The final arguments have started - and the next date of hearing is set for
next week, on Tuesday 6 September 2011 - in a case that will prove
determinant in how public health safeguards enshrined in India’s Patent
Act’s Section 3(d) can continue to ensure that patents should only be
granted on medicines that are truly new and inventive.

If Novartis succeeds in changing the interpretation of section 3(d) for the
purpose of obtaining a patent on imatinib mesylate, India may apply the same
standards of intellectual property protection as wealthier countries like
the US, granting far more patents than required under international trade
rules or envisioned by India’s lawmakers.  This could lead to generic
competition on essential drugs ending entirely and prices for these in both
India and developing countries increasing. This would have a devastating
impact on people the world over who rely on affordable medicines
manufactured in India.

The Supreme Court case is the final act in a legal battle that stretches
back over five years over India’s future capacity to act as the pharmacy of
the developing world.  In 2006, the Indian patent office rejected Swiss
pharmaceutical company Novartis’s patent application for the anti-cancer
drug imatinib mesylate - a beta crystalline salt form of imatinib. The
application was rejected on the grounds that it lacked novelty, was obvious,
and was un-patentable under Section 3(d) of India’s Patent Act.

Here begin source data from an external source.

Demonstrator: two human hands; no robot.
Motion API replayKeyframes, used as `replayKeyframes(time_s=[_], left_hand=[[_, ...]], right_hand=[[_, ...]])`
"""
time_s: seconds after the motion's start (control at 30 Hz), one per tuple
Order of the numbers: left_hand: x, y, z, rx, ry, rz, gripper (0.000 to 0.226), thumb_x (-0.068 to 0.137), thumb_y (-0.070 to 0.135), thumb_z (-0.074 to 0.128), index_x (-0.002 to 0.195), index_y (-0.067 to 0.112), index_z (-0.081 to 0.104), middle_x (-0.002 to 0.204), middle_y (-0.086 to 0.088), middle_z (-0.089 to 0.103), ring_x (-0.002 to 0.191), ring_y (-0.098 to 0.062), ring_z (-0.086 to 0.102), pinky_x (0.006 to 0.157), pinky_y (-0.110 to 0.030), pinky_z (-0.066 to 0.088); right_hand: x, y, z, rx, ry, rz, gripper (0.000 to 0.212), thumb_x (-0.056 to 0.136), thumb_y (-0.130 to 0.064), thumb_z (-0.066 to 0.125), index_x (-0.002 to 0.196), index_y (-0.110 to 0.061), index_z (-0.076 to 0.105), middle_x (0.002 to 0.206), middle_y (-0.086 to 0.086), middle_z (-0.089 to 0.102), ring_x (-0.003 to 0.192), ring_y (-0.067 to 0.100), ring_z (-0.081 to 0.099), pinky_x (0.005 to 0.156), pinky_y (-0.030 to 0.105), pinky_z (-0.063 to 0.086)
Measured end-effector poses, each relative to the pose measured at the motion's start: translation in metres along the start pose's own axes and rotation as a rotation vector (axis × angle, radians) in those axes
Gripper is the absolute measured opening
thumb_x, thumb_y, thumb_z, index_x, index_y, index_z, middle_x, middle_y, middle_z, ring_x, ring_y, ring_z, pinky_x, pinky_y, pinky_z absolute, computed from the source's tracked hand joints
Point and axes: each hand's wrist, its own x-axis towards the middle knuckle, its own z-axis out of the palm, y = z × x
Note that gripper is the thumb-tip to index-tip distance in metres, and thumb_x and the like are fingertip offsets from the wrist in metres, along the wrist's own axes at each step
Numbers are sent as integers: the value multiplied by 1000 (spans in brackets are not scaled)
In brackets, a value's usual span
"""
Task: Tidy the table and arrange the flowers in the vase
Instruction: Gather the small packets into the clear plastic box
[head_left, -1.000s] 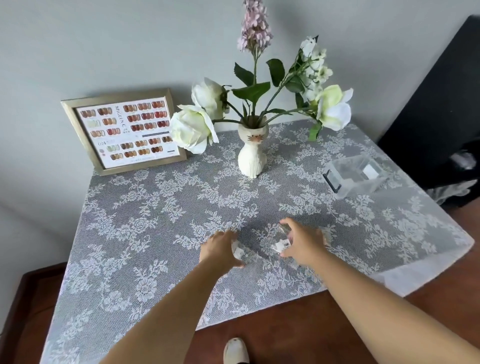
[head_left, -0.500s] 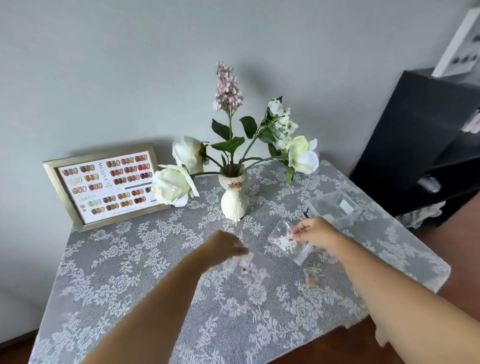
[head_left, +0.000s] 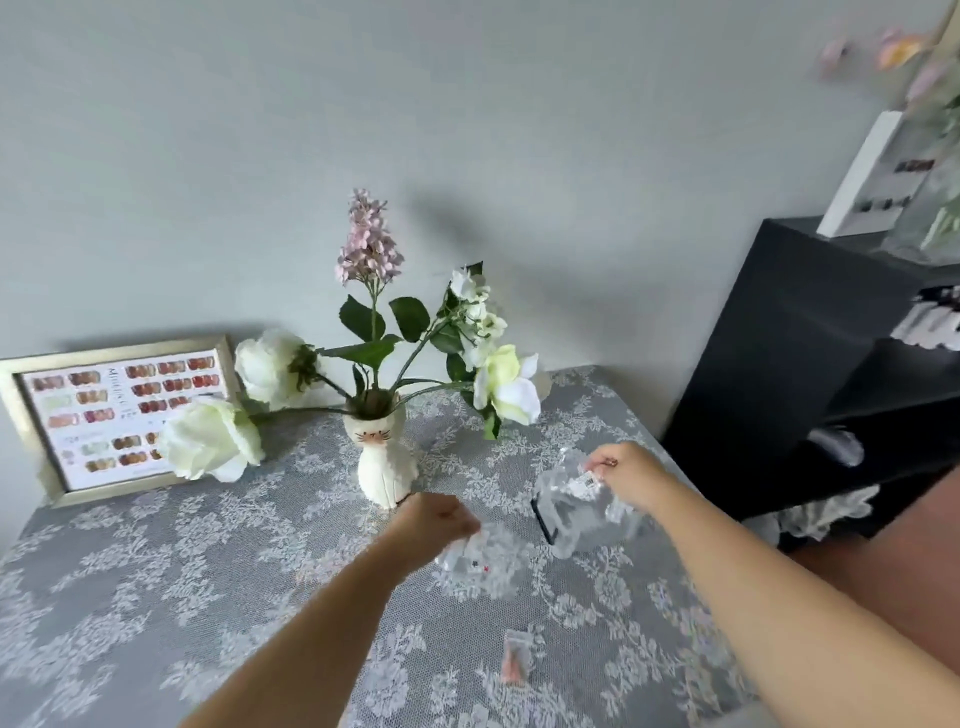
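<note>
1. Head view, lower centre of the frame: a small clear packet with pinkish contents (head_left: 516, 658) lies flat on the lace tablecloth (head_left: 156, 571), apart from both hands.
2. Middle of the frame: the left hand (head_left: 434, 522) is curled closed, pinching a clear plastic packet (head_left: 480, 564) that hangs just below and to the right of it, above the cloth.
3. Right of centre: the right hand (head_left: 631, 475) has its fingers pinched together on a small clear packet with a white label (head_left: 584, 475), held over the open top of a clear plastic box (head_left: 587, 519) standing on the cloth.
4. Behind the left hand, at centre: a white cat-shaped vase (head_left: 382, 457) stands upright on the table, holding white roses (head_left: 208, 439), a pink lilac stem (head_left: 368, 244) and a white blossom sprig (head_left: 475, 312).
5. Left edge: a gold-framed nail colour chart (head_left: 111, 410) leans against the grey wall.
6. Right side: a black shelf unit (head_left: 810, 364) stands beside the table, with blurred items on top.
</note>
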Motion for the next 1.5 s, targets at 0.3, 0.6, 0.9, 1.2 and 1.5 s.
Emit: replayKeyframes(time_s=[0.3, 0.6, 0.9, 1.2, 1.5], left_hand=[[21, 11, 41, -3, 244, -91, 12, 83, 28, 65, 73, 22, 68, 64, -2, 69, 51, -14, 53, 57, -28, 51], [15, 13, 59, -172, 347, -198, 14, 83, 15, 64, 72, 23, 67, 58, 13, 67, 46, 6, 55, 45, -8, 43], [29, 24, 68, -284, 289, -216, 8, 80, 17, 66, 73, 20, 67, 75, -4, 69, 71, -17, 59, 69, -29, 50], [81, 66, 87, -105, 274, -187, 8, 83, 16, 64, 79, 22, 66, 75, 2, 68, 55, -2, 57, 56, -17, 50], [118, 75, 122, 72, 185, -270, 23, 80, 12, 68, 102, 7, 65, 80, -1, 66, 68, -7, 65, 61, -18, 54]], right_hand=[[58, 30, -20, -157, -60, -239, 13, 88, -8, 55, 83, -18, 63, 83, -3, 63, 59, 15, 58, 56, 28, 52], [82, 51, 14, -309, -262, -258, 23, 89, -8, 52, 73, -23, 57, 75, -2, 61, 51, 7, 50, 44, 17, 37], [84, 66, 24, -274, -255, -308, 21, 85, -3, 55, 99, -18, 62, 94, -2, 64, 75, 10, 62, 67, 27, 56], [91, 91, -15, -344, -372, -309, 104, 51, -41, 82, 138, -36, 24, 142, -8, 32, 126, 21, 35, 102, 42, 31], [93, 112, -6, -306, -381, -270, 121, 43, -39, 84, 139, -39, 10, 144, -13, 26, 129, 16, 24, 102, 46, 29]])
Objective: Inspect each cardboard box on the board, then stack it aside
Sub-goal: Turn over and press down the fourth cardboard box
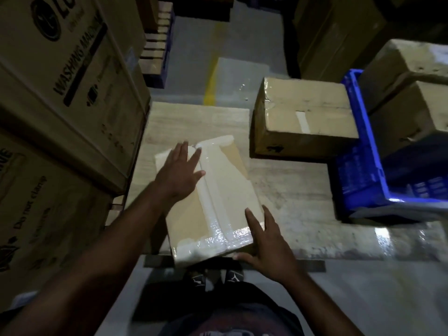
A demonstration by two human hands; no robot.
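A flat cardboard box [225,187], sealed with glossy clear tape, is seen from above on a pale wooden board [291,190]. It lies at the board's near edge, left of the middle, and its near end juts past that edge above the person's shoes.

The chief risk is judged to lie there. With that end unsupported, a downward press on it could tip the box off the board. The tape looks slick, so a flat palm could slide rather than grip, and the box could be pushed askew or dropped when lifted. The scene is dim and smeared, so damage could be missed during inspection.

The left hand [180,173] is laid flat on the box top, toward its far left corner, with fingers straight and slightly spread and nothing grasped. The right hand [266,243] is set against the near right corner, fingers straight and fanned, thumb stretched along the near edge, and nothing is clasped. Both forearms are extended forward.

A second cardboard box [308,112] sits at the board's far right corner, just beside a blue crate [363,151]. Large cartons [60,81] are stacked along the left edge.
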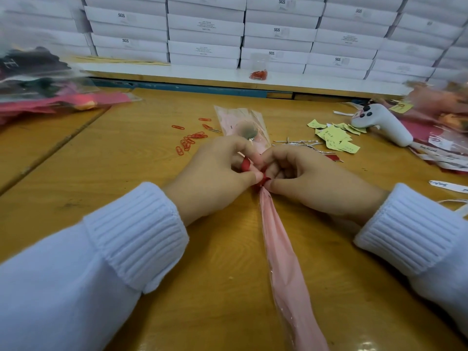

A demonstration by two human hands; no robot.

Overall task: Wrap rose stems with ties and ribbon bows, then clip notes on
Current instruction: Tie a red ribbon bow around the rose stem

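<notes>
wrapped rose point(281, 262) lies flat on the wooden table point(126, 160), in a pink sleeve with clear film over it. Narrow stem end points at the near edge, bottom centre-right; wide end points away, past the hands, and the bloom inside is too blurred to read. The red ribbon point(245, 165) sits at the gathered neck of the sleeve, right between both hands. left hand point(215, 178): fingers curled, thumb and fingertips pinching a loop of the ribbon on the left side of the neck. right hand point(311, 181): fingers curled in, thumb and forefinger pinching the ribbon at the neck from the right. Both hands touch the sleeve at that point, wrists low to the table, white ribbed cuffs point(136, 236) on both arms. Just left of the wide end is a scatter of red paper clips point(190, 142). Just right of it lie silver twist ties point(298, 143), then a heap of yellow notes point(334, 139). Beyond the notes a white handheld device point(382, 125) with dark buttons lies on its side. White paper strips point(447, 186) lie near the right edge. Piles of wrapped flowers sit at far left point(50, 97) and far right point(445, 110), both blurred. Behind the table a white ledge holds a small bag of red clips point(258, 74), and stacked white boxes point(205, 34) fill the back.
</notes>
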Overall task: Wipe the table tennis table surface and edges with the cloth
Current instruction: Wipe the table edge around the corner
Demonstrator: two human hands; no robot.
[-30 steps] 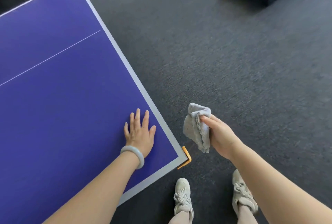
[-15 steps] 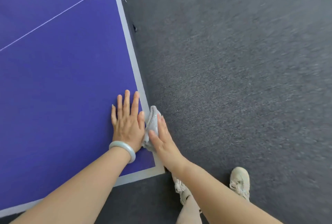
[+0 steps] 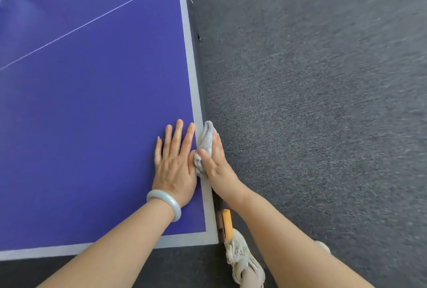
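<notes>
Table tennis table [image 3: 92,126] fills the left, its purple surface bearing the left hand [image 3: 175,165], flat with fingers straight and slightly spread. Just beside it, the grey cloth [image 3: 205,140] sits against the white edge [image 3: 196,93], gripped by the right hand [image 3: 217,167] between thumb and fingers.

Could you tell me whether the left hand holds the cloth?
No, the left hand lies flat on the table; the right hand holds the cloth at its edge.
</notes>
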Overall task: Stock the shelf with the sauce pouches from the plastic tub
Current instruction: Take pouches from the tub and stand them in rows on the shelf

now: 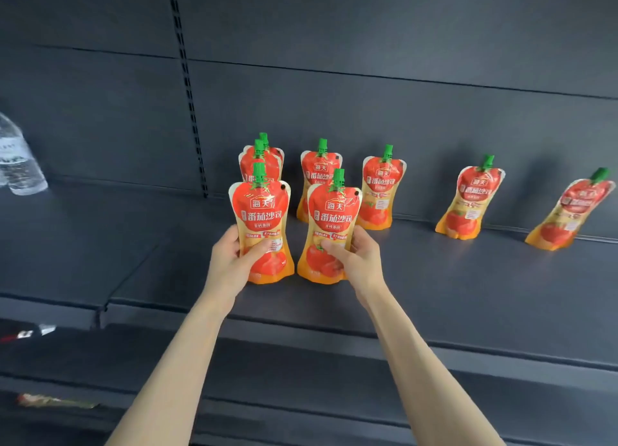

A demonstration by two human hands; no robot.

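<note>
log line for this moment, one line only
step: stocking | left hand: grips left pouch | right hand: grips right pouch | both upright before back row on shelf | far-right pouch leaning | tub not in view

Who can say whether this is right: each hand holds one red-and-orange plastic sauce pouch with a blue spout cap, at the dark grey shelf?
The head view shows green caps, not blue. Otherwise right: the left hand holds one red-and-orange sauce pouch, the right hand another, at the dark grey shelf.
</note>
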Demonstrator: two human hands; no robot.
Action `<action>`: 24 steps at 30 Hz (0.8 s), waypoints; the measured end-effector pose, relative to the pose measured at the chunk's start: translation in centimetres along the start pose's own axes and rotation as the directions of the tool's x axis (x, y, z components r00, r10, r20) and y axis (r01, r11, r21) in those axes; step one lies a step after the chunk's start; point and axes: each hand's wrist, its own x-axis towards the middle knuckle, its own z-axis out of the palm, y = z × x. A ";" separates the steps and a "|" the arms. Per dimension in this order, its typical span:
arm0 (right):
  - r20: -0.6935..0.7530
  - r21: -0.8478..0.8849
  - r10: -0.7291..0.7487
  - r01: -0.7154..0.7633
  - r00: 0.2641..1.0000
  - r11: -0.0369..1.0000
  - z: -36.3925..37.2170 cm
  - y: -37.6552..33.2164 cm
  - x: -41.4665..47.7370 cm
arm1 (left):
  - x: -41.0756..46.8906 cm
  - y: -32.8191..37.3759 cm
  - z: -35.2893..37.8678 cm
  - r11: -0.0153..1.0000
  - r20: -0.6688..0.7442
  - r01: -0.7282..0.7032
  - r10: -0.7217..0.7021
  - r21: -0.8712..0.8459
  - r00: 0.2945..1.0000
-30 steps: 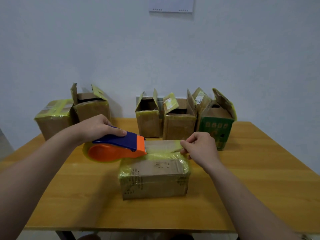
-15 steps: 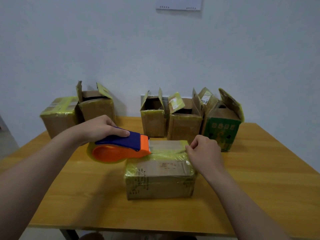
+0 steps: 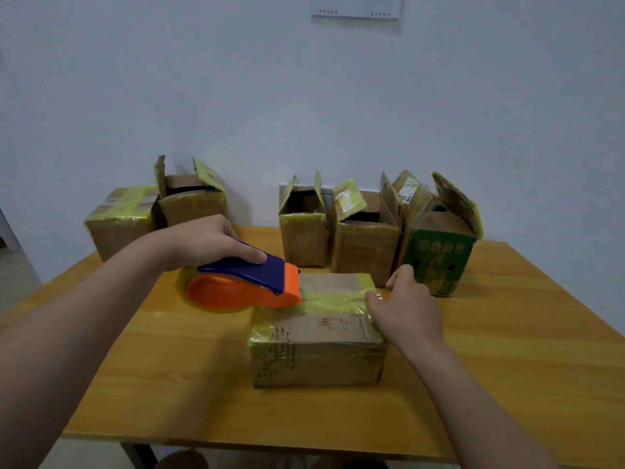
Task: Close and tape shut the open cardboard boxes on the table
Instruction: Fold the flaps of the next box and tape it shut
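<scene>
Cardboard box (image 3: 318, 346) closed, near the middle of table (image 3: 169, 384), held at its right end by right hand (image 3: 406, 306): thumb on yellowish tape strip (image 3: 333, 294), fingers curled over the end, tips hard to make out. Left hand (image 3: 206, 242) wrapped round blue-and-orange tape dispenser (image 3: 247, 286), nose touching the box's top. Box print too blurred to read. Along the far edge, open boxes (image 3: 367, 245) and one taped box (image 3: 118, 221). Pale wall (image 3: 304, 96) behind; white sheet (image 3: 355, 5) cut off above.
</scene>
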 end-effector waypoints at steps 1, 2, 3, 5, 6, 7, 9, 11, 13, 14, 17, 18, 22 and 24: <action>-0.006 0.006 0.012 -0.012 1.000 1.000 -0.5 0.0 0.1 | 0.1 0.1 0.0 1.000 -0.003 0.004 -0.004 0.015 1.000; -0.015 -0.007 0.007 -0.007 1.000 1.000 -0.9 0.0 0.1 | 0.2 0.1 0.0 0.999 -0.006 0.008 -0.008 0.031 1.000; -0.032 -0.037 -0.020 0.019 0.999 0.999 -1.3 -0.2 0.0 | 0.4 0.1 0.1 0.999 -0.010 0.012 -0.011 0.043 1.000; -0.105 -0.100 -0.183 0.173 0.977 0.980 -1.6 -0.8 -0.4 | 0.7 -0.1 0.3 0.999 -0.020 0.017 -0.016 0.052 1.000; -0.147 -0.101 -0.301 0.288 0.942 0.952 -1.4 -1.3 -0.8 | 0.8 -0.1 0.4 0.998 -0.023 0.019 -0.018 0.053 1.000; -0.151 -0.075 -0.400 0.393 0.904 0.916 -1.2 -1.9 -1.3 | 0.9 -0.1 0.4 0.998 -0.022 0.021 -0.020 0.051 1.000; 0.019 0.053 -0.479 0.478 0.877 0.877 -0.5 -2.8 -2.3 | 0.9 -0.2 0.5 0.999 -0.017 0.016 -0.016 0.040 1.000; 0.331 0.027 -0.454 0.472 0.827 0.881 0.3 -3.1 -3.4 | 0.9 -0.3 0.5 1.000 -0.015 0.014 -0.013 0.028 1.000; 0.477 -0.098 -0.444 0.547 0.759 0.831 0.6 -3.0 -3.8 | 0.9 -0.6 0.5 1.000 -0.006 0.011 -0.010 0.025 1.000; 0.503 -0.113 -0.443 0.564 0.742 0.818 0.6 -2.9 -3.7 | 0.9 -0.8 0.5 1.000 -0.003 0.012 -0.012 0.014 1.000; 0.520 -0.122 -0.451 0.586 0.725 0.801 0.4 -2.7 -3.4 | 0.6 -2.4 0.2 0.998 0.071 0.029 -0.025 -0.062 0.997; 0.516 -0.130 -0.465 0.602 0.720 0.788 0.5 -2.6 -3.4 | 0.3 -3.2 -0.1 0.996 0.110 0.035 -0.025 -0.085 0.994; 0.516 -0.141 -0.479 0.623 0.710 0.770 0.7 -2.1 -3.4 | -1.5 -6.9 -2.0 0.993 0.180 0.070 -0.052 -0.093 0.982; 0.523 -0.148 -0.472 0.620 0.710 0.770 0.7 -2.5 -3.4 | -2.2 -7.8 -2.7 0.991 0.157 0.092 -0.077 -0.094 0.985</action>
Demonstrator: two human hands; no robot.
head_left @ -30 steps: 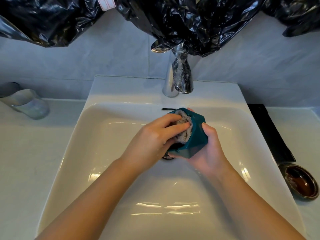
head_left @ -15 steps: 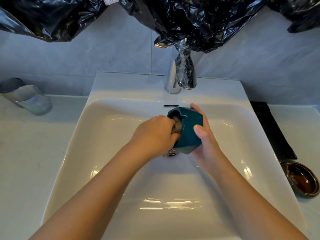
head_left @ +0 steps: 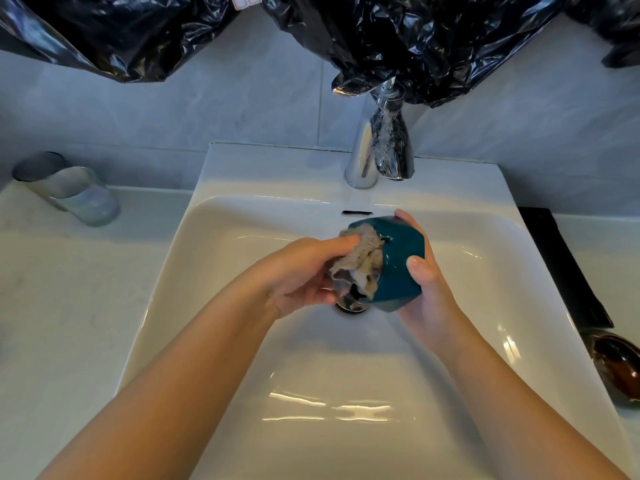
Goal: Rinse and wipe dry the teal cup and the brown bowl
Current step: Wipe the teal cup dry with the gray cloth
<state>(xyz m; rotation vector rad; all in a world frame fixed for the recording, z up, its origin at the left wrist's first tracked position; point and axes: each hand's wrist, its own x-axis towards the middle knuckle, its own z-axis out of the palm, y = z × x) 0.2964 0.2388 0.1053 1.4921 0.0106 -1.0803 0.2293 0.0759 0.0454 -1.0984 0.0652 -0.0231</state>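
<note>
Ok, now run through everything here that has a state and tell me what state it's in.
teal cup, tipped on its side over the sink, cloth stuffed in its mouth
grey cloth, crumpled, partly inside the cup
left hand, gripping the cloth
right hand, holding the cup
brown bowl, upright beside the sink, untouched
tap, no water running

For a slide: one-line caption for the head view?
Over a white sink, the right hand holds the teal cup while the left hand presses a grey cloth into it.
</note>
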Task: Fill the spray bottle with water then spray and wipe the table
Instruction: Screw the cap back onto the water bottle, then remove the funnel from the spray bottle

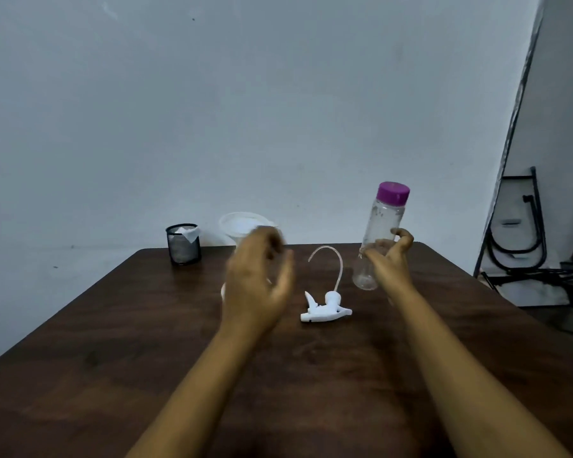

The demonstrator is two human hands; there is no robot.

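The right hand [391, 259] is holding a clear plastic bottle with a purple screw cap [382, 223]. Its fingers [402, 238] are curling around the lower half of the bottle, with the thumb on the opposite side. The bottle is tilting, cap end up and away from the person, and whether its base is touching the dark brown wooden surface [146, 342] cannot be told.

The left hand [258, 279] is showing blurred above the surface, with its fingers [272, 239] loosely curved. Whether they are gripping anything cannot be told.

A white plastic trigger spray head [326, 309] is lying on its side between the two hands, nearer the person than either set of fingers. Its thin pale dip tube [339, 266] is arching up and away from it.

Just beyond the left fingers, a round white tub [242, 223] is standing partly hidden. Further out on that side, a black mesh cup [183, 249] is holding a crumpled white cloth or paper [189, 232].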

After Novartis mounted a legal challenge to have Section 3(d) declared
unconstitutional, Médecins Sans Frontières (MSF) launched an international
campaign calling on the company to DROP THE CASE, attracting close to half a
million signatures.  In 2007, the Madras High Court rejected Novartis’s plea
and in 2009 the Indian Patents Appellate Board rejected its patent
application on imatinib mesylate once again.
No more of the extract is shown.